I'd like to know if my following proof is correct or how I could improve it:

Suppose $L = K(\alpha)$. For every intermediate field $M$ let $f_M \in M[X]$ be the minimal polynomial of $\alpha$ over $M$. Then for every $M, M'$ we have $M \subseteq M' \iff f_M \in M'[X]$. Now I wanna show that every $f_M$ uniquely defines the corresponding intermediate field $M$:

Let $M'$ be another intermediate field s.t $f_M \in M'[X]$. Then by the above we have $M \subseteq M'$ and by the definition of $f_M$ and $f_{M'}$ it follows that $\deg(f_{M'}) \leq \deg(f_M)$. Since every root of $f_{M'}$ in $M'$ is also a root of $f_M$ (I'm not sure about this one so in case this isn't necessarily true some clarification would be great!), we get $f_{M'} \mid f_M$. However, since both polynomials are irreducible and monic, we have $f_M = f_{M'}$ which gives us $M = M'$. Similarly we have that $f_M \mid f_K$ in $L[X]$ for every $M$.

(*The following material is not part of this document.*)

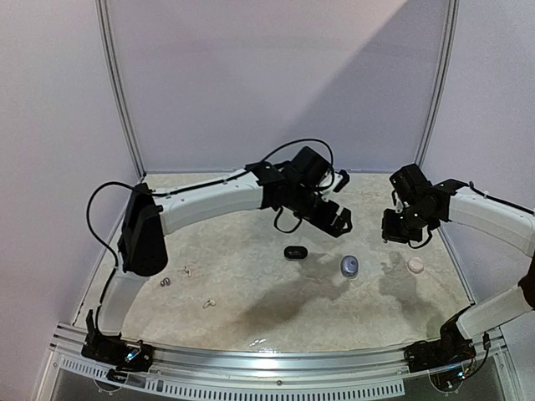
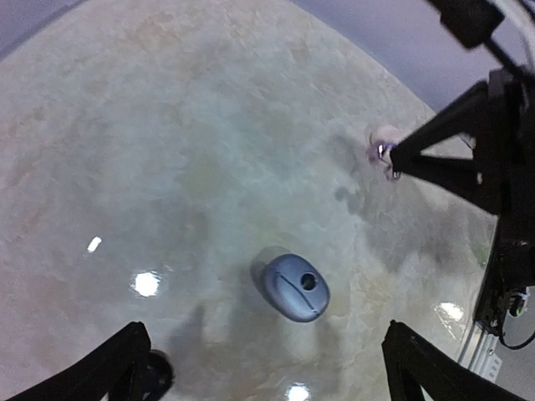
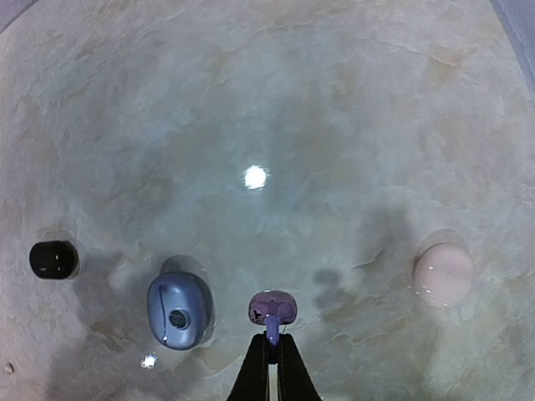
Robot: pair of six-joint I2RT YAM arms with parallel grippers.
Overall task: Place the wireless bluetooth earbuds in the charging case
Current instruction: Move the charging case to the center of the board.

Now, since $L[X]$ is a UFD, we get: $$f_K = \prod_{K \subseteq M \subseteq L}f_M.$$ Since this factorization is unique and all factors are monic and irreducible there are no units in the product so we get: $$\deg(f_K) = \sum_{K \subseteq M \subseteq L}\deg(f_M) = n$$ which means there are only finitely many intermediate fields.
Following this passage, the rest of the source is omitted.